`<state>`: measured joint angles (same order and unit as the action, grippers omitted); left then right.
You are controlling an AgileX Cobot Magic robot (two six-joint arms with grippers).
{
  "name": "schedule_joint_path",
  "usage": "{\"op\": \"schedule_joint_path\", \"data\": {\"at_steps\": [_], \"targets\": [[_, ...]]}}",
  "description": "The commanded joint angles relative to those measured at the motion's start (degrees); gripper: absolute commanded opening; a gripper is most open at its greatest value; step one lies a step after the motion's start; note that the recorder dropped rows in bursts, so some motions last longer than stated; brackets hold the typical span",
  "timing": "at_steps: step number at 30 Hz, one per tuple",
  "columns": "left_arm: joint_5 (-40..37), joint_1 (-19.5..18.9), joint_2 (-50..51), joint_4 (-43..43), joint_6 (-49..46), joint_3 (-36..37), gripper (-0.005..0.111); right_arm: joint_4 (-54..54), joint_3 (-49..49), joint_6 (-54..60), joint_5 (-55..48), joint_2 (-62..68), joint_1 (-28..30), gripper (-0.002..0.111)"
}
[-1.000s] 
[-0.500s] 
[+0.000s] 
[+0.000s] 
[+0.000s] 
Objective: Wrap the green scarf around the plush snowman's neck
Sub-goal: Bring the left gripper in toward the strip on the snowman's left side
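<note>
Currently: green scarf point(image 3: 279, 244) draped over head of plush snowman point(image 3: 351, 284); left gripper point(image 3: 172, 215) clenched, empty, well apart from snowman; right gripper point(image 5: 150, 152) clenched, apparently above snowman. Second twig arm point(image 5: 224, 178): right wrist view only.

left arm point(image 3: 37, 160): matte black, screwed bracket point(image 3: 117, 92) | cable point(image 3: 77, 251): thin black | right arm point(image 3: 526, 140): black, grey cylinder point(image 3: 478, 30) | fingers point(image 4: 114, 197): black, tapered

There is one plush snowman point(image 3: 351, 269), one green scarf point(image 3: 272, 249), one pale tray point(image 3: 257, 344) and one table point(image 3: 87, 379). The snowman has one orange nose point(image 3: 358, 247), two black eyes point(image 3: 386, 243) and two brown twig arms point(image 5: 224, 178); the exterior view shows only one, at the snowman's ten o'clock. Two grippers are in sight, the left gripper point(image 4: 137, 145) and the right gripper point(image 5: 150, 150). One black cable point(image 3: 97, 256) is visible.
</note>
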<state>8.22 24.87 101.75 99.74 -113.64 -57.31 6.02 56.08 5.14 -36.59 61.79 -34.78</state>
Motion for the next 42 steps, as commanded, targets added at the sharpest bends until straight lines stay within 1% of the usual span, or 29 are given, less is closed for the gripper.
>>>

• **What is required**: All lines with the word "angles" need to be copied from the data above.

• **Your solution**:
`<state>`: measured joint angles (same order and unit as the action, grippers omitted); left then right.
  "description": "The commanded joint angles relative to those measured at the motion's start (degrees); gripper: absolute commanded opening; a gripper is most open at its greatest value; step one lies a step after the motion's start; note that the recorder dropped rows in bursts, so some motions last longer than stated; brackets hold the typical span",

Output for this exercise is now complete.